Circle Geometry Problem

In the diagram, points A, B, C, D and Q lie on a circle centre O, radius 6 cm and diameter BQ, \angle{ABQ}=50^\circ, AB is parallel to DO and point P lies on diameter BQ such that OP=DP=4cm.

(a) Find \angle{BCD}

(b) Determine the length of PC.

\angle{BOD}=180^\circ-50^\circ=130^\circ (Co-interior angles in parallel lines are supplementary.)

\angle{BCD}=\frac{1}{2}\times 130=65^\circ (Angles subtended by the same arc. The angle at the centre is twice the angle at the circumference.)

\angle{BCD}=65^\circ.

Let PC=x

From the intersecting chord theorem

    \begin{equation*}4\times x=2\times 10\end{equation}

    \begin{equation*}4x=20\end{equation}

    \begin{equation*}x=5\end{equation}

PC=5cm

A chord AB of a circle O is extended to C. The straight line bisecting \angle{OAB} meets the circle at E. Let \angle{BAE}=x.
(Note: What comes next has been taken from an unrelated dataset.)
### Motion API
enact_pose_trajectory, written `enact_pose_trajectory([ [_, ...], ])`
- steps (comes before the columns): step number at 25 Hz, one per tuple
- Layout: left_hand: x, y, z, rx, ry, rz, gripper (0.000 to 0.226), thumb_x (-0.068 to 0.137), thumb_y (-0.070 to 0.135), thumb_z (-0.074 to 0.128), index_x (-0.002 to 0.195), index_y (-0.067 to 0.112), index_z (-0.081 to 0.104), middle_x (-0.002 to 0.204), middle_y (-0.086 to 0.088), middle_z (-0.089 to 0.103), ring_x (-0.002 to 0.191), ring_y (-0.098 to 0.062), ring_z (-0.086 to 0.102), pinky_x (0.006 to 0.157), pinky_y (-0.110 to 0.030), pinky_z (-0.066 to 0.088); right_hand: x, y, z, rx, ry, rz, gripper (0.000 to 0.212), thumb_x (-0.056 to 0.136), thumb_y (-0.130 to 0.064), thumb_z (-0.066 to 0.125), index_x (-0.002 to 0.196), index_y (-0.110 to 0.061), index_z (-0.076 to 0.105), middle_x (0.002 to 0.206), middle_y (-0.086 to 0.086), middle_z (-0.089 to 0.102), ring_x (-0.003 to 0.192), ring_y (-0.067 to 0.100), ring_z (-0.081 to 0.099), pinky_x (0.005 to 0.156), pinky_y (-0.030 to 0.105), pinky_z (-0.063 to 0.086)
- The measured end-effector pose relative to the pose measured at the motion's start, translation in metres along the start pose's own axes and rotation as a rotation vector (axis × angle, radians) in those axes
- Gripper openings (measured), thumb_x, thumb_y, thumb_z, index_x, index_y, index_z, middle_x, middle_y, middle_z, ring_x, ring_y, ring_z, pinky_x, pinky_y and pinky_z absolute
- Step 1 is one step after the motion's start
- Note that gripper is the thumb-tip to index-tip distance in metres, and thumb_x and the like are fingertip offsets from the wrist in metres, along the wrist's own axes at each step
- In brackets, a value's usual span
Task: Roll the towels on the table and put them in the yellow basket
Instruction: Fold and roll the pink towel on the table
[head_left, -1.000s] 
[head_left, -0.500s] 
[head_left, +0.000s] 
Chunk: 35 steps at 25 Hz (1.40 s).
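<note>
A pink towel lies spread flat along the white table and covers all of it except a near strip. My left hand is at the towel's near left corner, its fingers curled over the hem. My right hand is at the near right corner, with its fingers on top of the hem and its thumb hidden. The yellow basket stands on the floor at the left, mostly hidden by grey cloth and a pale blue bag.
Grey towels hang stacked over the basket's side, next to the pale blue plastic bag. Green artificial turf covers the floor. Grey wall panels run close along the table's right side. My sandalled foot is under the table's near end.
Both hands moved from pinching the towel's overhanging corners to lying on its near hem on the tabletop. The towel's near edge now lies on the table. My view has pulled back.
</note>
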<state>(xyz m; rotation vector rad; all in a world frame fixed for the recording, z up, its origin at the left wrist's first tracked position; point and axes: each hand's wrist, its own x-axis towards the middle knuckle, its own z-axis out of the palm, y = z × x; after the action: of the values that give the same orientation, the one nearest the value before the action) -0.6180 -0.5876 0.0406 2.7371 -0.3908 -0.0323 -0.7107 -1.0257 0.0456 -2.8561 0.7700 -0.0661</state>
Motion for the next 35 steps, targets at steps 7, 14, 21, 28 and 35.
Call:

Prove that EB bisects \angle{OBC}.

\angle{BAO}=2x (AE bisects \angle {BAO})

\Delta AOB is isosceles (AO=B0 radii of the circle)

\angle{ABO}=2x (Equal angles in isosceles triangle)

Therefore \angle {AOB}=180^\circ-4x (angle sum of a triangle)

\angle {BEA}=90^\circ-2x (angle at the circumference is half angle at the centre)

\angle{ABE}=180^\circ-x-(90^\circ-2x)=90^\circ+x (angle sum of a triangle)

\angle{CBE}=180^\circ-(90^\circ+x)=90^\circ-x (angles on a straight line)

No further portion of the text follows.